第一章『武霊のある町』29
★夜衣斗★
あっと言う間だった。
突然、機械象が麗華の隣に現れ、同時に現れた少年が高神を抱え、機械象に飛び乗った。
「キゾウを消せ、コロ丸」
団長の命令に、犬の武霊・コロ丸は機械象に飛び掛かろうとするが、その瞬間に機械象の口から大量に出てきた小型機械象に阻まれる。

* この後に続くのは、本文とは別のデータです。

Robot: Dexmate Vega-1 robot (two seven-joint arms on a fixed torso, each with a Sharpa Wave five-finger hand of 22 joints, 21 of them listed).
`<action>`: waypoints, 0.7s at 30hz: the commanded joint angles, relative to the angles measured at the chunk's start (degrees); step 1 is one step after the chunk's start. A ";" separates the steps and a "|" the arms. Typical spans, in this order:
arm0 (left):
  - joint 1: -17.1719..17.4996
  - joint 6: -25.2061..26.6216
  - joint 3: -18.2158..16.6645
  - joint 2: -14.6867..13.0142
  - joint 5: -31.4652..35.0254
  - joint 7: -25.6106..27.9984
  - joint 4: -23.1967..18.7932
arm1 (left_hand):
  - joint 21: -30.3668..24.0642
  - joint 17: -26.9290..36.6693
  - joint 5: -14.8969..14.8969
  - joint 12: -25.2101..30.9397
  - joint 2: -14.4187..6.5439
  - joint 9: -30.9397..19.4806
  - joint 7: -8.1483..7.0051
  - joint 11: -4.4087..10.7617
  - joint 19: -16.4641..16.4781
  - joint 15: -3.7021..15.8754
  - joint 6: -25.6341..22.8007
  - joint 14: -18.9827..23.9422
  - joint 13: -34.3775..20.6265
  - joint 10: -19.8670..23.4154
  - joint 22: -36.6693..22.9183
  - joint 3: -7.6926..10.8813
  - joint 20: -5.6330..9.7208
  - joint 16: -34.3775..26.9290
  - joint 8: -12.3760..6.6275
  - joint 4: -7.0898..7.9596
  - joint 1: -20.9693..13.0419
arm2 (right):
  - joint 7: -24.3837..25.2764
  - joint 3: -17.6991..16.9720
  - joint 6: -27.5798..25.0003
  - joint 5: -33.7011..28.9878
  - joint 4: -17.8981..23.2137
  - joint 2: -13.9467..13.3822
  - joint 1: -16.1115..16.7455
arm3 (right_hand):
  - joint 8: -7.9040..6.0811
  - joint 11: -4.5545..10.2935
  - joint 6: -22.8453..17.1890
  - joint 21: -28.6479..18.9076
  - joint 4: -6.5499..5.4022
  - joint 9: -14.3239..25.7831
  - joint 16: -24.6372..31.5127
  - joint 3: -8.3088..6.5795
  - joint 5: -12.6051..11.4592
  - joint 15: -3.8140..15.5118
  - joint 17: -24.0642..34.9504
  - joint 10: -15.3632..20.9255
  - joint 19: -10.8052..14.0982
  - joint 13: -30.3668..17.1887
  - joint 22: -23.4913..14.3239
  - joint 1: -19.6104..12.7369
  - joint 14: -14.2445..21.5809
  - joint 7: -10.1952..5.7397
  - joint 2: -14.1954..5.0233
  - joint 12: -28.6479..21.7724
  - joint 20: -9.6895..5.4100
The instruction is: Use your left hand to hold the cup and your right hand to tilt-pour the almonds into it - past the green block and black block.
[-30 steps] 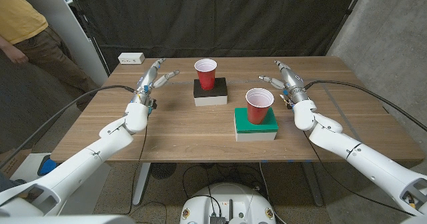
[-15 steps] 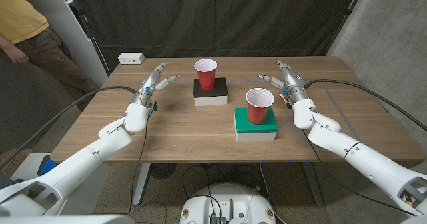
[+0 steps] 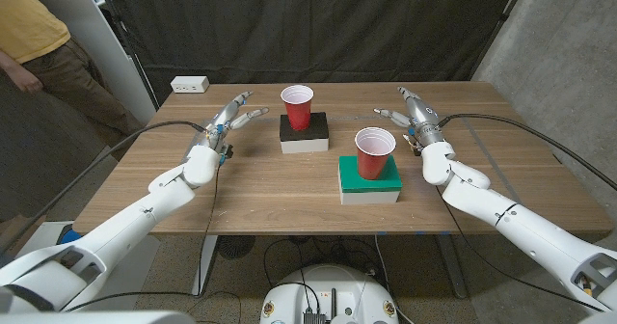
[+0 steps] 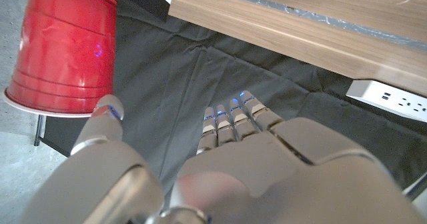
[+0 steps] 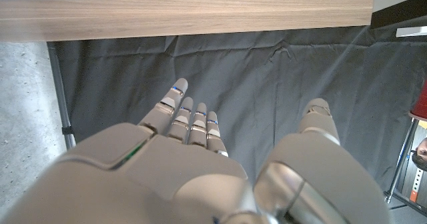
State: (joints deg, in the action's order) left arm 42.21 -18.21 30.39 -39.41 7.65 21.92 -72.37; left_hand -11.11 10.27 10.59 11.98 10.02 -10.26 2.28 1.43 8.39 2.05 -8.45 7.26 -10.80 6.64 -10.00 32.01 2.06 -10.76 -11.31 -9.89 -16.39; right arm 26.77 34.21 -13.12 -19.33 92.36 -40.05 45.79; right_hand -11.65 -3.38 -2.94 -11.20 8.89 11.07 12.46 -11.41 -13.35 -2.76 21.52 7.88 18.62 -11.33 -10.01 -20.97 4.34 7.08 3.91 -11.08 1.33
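Left hand [image 3: 234,117] spread, holding nothing, hovering just beside the cup on the black block [image 3: 298,106], not touching. Right hand [image 3: 413,115] also spread and empty, near the cup on the green block [image 3: 375,153], clear of it. Both cups upright on their blocks on the worktop [image 3: 260,184]. Almonds not discernible. Judgement: nothing grasped yet; hold, lift and pour all remain.

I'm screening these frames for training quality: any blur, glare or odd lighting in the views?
Head view: evenly lit and sharp, soft shadows beside the black block and green block. Left wrist view: the left hand is blurred up close, and the cup shows a small glare spot. Right wrist view: the right hand is soft; the curtain's folds are crisp.
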 commanded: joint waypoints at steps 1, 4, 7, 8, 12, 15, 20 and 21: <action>-3.33 -2.65 3.25 1.20 1.28 -3.75 3.25 | -0.09 0.12 0.07 -0.21 0.00 -0.21 -0.04 -0.04 0.00 1.56 -0.15 0.15 -0.20 0.07 -0.15 -0.26 3.17 -0.01 0.08 -0.16 -0.58 | -0.30 0.22 -0.97 0.38 -0.01 -0.05 -0.37 | -0.43 0.12 -0.34 -0.19 -0.39 0.24 0.38 -0.04 -0.34 -0.06 0.15 0.59 0.51 -0.14 -0.13 0.08 0.36 0.82 0.44 -0.41 0.12; -3.78 -2.43 3.78 1.37 1.52 -4.53 3.31 | -0.03 0.12 0.07 -0.31 0.01 -0.21 -0.06 -0.10 -0.17 1.42 0.14 -0.09 -0.20 -0.18 -0.15 -0.34 3.19 0.06 0.19 -0.17 -0.63 | 0.06 0.24 -0.98 0.30 -0.06 -0.05 -0.30 | -0.45 0.07 -0.39 -0.20 -0.42 0.24 0.40 -0.04 -0.36 -0.03 0.15 0.60 0.52 -0.14 -0.13 0.10 0.39 0.81 0.43 -0.41 0.16; -4.44 -2.99 4.44 1.58 1.68 -5.56 3.87 | 0.06 0.13 0.08 -0.41 -0.02 -0.22 -0.03 -0.16 -0.41 1.37 0.36 -0.51 -0.21 -0.46 -0.15 -0.40 3.27 0.21 0.26 -0.18 -0.73 | 0.21 0.17 -1.12 0.43 -0.02 -0.04 -0.20 | -0.46 -0.02 -0.42 -0.13 -0.46 0.25 0.40 -0.03 -0.41 -0.03 0.16 0.52 0.34 -0.14 -0.14 0.11 0.37 0.83 0.40 -0.38 0.26; -4.65 -3.38 4.65 1.69 1.64 -5.92 4.18 | 0.08 0.13 0.08 -0.44 -0.03 -0.22 -0.02 -0.07 -0.48 1.37 0.41 -0.56 -0.21 -0.52 -0.15 -0.42 3.31 0.22 0.27 -0.18 -0.75 | 0.35 0.15 -1.14 0.44 -0.02 -0.03 -0.14 | -0.46 0.02 -0.43 -0.13 -0.47 0.25 0.39 -0.03 -0.42 -0.05 0.16 0.52 0.34 -0.14 -0.14 0.12 0.34 0.80 0.39 -0.38 0.27; -5.08 -3.68 5.21 1.79 1.58 -7.23 4.21 | 0.16 0.13 0.08 -0.54 -0.07 -0.22 0.02 -0.01 -0.74 1.31 0.70 -0.85 -0.21 -0.83 -0.16 -0.49 3.38 0.28 0.36 -0.19 -0.86 | 0.63 0.07 -1.33 0.56 0.14 -0.06 0.14 | -0.46 -0.06 -0.44 -0.13 -0.54 0.24 0.42 -0.03 -0.50 -0.13 0.17 0.53 0.29 -0.15 -0.15 0.13 0.36 0.76 0.34 -0.38 0.30; -5.47 -4.93 5.51 1.88 0.77 -8.81 4.76 | 0.21 0.13 0.06 -0.57 -0.01 -0.22 -0.01 -0.27 -0.92 1.26 0.94 -0.91 -0.22 -0.93 -0.16 -0.60 3.29 0.28 0.44 -0.16 -0.82 | 0.74 0.05 -1.51 0.66 0.29 -0.07 0.36 | -0.48 -0.06 -0.51 -0.11 -0.58 0.24 0.45 -0.02 -0.55 -0.07 0.18 0.60 0.21 -0.15 -0.15 0.15 0.39 0.77 0.31 -0.41 0.31; -5.50 -6.61 5.65 1.93 0.64 -9.38 4.96 | 0.27 0.14 -0.02 -0.65 0.16 -0.22 0.21 -0.47 -1.19 1.10 1.36 -1.13 -0.22 -1.23 -0.16 -0.92 3.17 0.29 0.57 -0.09 -0.61 | 0.88 0.07 -1.84 0.68 0.67 -0.22 0.80 | -0.52 -0.13 -0.64 -0.12 -0.65 0.24 0.48 -0.01 -0.62 -0.10 0.19 0.73 0.20 -0.16 -0.16 0.19 0.42 0.79 0.26 -0.46 0.35; -5.58 -7.05 5.69 1.99 0.45 -9.69 5.17 | 0.27 0.15 -0.03 -0.68 0.19 -0.22 0.23 -0.47 -1.22 1.11 1.40 -1.14 -0.22 -1.33 -0.16 -0.98 3.15 0.28 0.57 -0.08 -0.58 | 0.85 0.07 -1.96 0.70 0.75 -0.25 0.87 | -0.52 -0.14 -0.65 -0.13 -0.67 0.24 0.50 0.00 -0.64 -0.14 0.20 0.73 0.21 -0.16 -0.16 0.20 0.46 0.77 0.25 -0.46 0.36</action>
State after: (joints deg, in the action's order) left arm 37.66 -22.40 34.99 -37.83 8.74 14.93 -68.34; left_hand -11.11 10.26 10.59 11.42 10.24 -10.26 2.55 1.01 7.35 2.36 -7.14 6.32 -10.79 5.62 -9.99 31.36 2.07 -10.76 -10.87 -10.04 -16.62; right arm 27.19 34.35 -14.37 -18.85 92.45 -40.11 45.95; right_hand -11.93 -3.69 -3.05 -11.20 8.46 11.06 12.80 -11.38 -13.57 -2.75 21.53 8.18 18.62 -11.32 -10.00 -20.98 4.34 6.97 3.91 -11.08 1.33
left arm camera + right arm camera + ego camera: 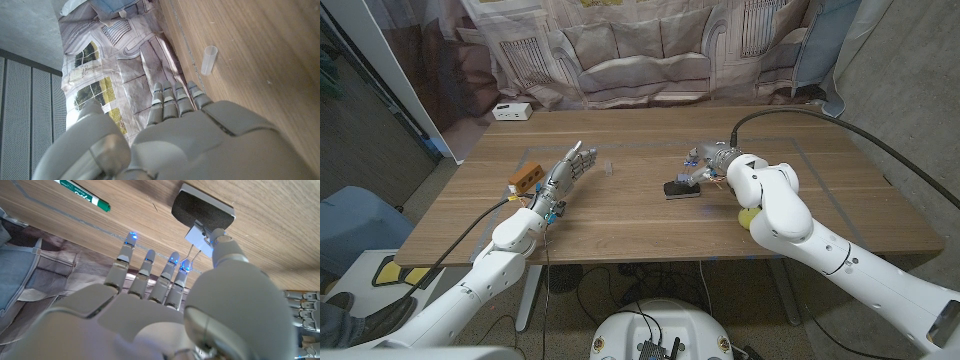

……そう言えば、そんな機能があったな。あのアニメのロボットには……。
などと思っていると、機械象が耳を広げ、空へと飛び去ってしまった。
その直後に、体毛を刃に変化させて全ての小型機械象を倒したコロ丸。すかさず機械象を追おうとするが、
「もういい。コロ丸待て」
と団長に言われ、急停止。もっとも、その顔はどんどん小さくなる機械象に向けられ、悔しそうに唸っている。
団長は苦笑して、そのコロ丸の頭に無言で手を置き撫でた。
その団長達の隣に、コウリュウがゆっくりと降り立ち、腕に抱いていた美羽さんを下ろした。
「怪我は大丈夫なんですか美春さん」
「死ぬほどの怪我じゃない。気にするな」
……と言うか。なんで男言葉?……結構美人なのに……いや、逆にありか?
などと今の状況に全く関係ない事を考えていると、美羽さんは周囲を確認して、どこか困惑した表情になっていた。
「美春さん……だけですか?」
「ああ」
「そうですか……」
……よく分からないが、どうやら美羽さんは自警団に応援を頼んだんだろう。っで、団長しか来なかった。
まあ、誰だって殺人鬼、しかも無数の武霊を同時に使える武霊使いに会いたくないだろう。俺だって、不可抗力じゃなければ、一生会いたくなかった。
「大丈夫ですか?夜衣斗さん」
さっきからずっと仰向けに倒れている俺に、ようやく美羽さんが声を掛けてくれた。
まだ動く気になれないので、とりあえず頷く。
「君の話は美羽から聞いている」
団長はそう言うと、まだオーバードライブモードのダメージから回復していないオウキを見た。
「……話通り、強力な武霊を持っている様だな」
ふっと思ったが、この人、たった一人で応援に来て、どうするつもりだったんだろうか?……まあ、深く考えるのは止めよう。と言うか、今はなんも考えたくないな。
「まさか、高神麗華に狙われて生き残るどころか、武霊も出せなくなるまで消耗させてるとは、思いもしなかった」
……そう言われて、ふっと思い付いた。
「今」
俺が唐突に声を出したので、ちょっと驚いた様に俺を見る美羽さん。
……考えてみれば、朝に一言二言喋ったきり、喋ってないな俺。
団長も俺を見たので、俺は続きを口にした。